Return exactly the lines below, starting with the one that has "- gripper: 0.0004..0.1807" and going on through the one that has "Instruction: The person".

Records from a data collection:
··········
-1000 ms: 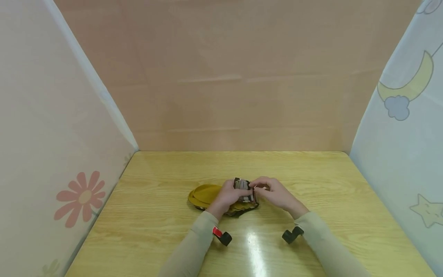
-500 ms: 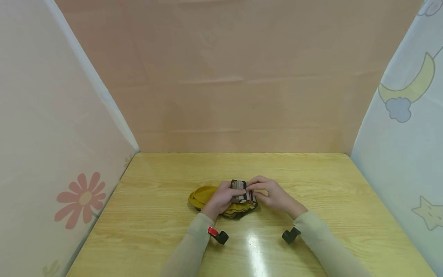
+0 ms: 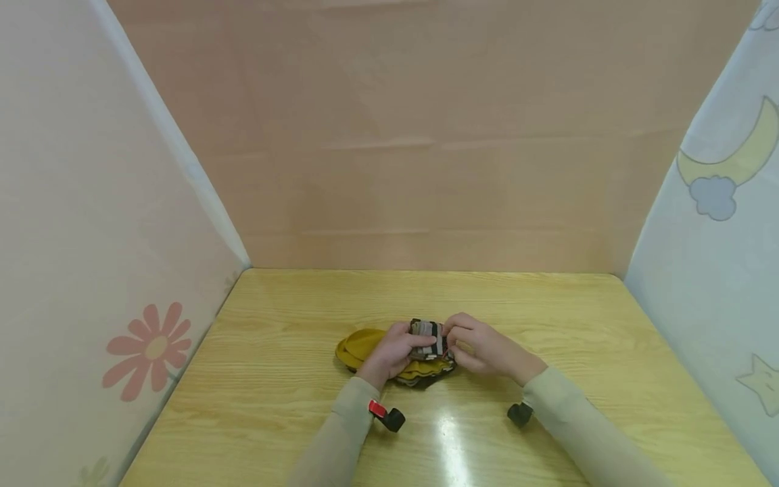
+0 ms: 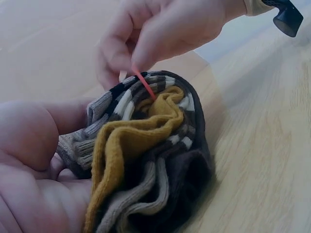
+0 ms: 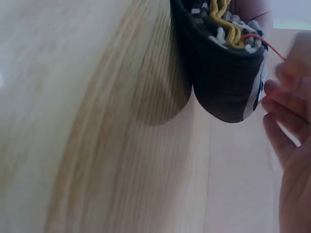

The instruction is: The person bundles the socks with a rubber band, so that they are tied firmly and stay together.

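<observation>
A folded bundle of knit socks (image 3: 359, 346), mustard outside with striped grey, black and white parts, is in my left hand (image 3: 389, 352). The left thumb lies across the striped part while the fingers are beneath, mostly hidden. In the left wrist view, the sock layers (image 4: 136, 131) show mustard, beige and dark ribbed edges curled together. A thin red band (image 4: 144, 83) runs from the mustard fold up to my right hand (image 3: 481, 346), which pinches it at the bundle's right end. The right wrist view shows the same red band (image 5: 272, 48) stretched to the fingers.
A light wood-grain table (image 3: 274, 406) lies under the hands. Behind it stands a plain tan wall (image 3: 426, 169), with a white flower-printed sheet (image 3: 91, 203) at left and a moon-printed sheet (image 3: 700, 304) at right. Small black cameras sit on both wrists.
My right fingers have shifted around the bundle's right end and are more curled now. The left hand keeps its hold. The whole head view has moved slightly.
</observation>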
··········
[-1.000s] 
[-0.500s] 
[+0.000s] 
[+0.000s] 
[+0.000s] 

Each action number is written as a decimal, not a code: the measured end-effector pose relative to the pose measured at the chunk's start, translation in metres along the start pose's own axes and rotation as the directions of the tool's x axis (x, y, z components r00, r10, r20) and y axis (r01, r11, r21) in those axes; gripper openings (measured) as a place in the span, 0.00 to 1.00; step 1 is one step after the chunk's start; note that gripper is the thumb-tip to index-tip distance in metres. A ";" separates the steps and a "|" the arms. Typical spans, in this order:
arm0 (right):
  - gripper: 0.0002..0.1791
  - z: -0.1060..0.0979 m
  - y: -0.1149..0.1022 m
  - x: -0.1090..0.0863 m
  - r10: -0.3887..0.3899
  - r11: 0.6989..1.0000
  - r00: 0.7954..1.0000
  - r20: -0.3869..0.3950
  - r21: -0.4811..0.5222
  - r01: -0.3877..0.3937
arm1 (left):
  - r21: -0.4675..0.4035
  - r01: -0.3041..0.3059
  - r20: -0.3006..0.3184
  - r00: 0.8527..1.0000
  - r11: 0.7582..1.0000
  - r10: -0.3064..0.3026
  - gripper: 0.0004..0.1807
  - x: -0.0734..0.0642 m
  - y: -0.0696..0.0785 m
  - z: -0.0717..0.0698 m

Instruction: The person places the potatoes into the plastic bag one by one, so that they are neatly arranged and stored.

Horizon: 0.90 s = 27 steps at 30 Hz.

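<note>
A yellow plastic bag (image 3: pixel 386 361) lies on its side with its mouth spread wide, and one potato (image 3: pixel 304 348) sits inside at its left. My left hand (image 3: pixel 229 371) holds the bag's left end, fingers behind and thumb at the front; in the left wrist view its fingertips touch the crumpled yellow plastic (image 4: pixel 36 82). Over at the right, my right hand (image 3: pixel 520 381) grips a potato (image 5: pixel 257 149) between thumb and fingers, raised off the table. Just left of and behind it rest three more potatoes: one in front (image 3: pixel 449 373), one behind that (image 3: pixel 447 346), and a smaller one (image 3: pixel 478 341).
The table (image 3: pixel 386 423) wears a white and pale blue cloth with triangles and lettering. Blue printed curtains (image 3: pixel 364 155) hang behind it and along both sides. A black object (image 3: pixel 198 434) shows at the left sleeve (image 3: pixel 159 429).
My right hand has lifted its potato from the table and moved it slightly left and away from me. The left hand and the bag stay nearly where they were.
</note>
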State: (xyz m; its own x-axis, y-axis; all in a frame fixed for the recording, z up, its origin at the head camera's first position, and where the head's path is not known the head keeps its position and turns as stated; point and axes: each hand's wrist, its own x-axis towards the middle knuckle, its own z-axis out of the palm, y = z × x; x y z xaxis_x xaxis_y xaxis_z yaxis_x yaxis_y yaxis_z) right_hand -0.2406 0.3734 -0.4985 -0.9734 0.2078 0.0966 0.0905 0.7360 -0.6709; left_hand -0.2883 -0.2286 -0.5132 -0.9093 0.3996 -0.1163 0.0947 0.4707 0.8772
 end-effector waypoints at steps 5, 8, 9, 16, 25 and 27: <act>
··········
Task output >>
  - gripper: 0.0004..0.1807
  - x: -0.0734..0.0642 m
  - y: -0.0696..0.0785 m
  - z: -0.0717..0.0698 m

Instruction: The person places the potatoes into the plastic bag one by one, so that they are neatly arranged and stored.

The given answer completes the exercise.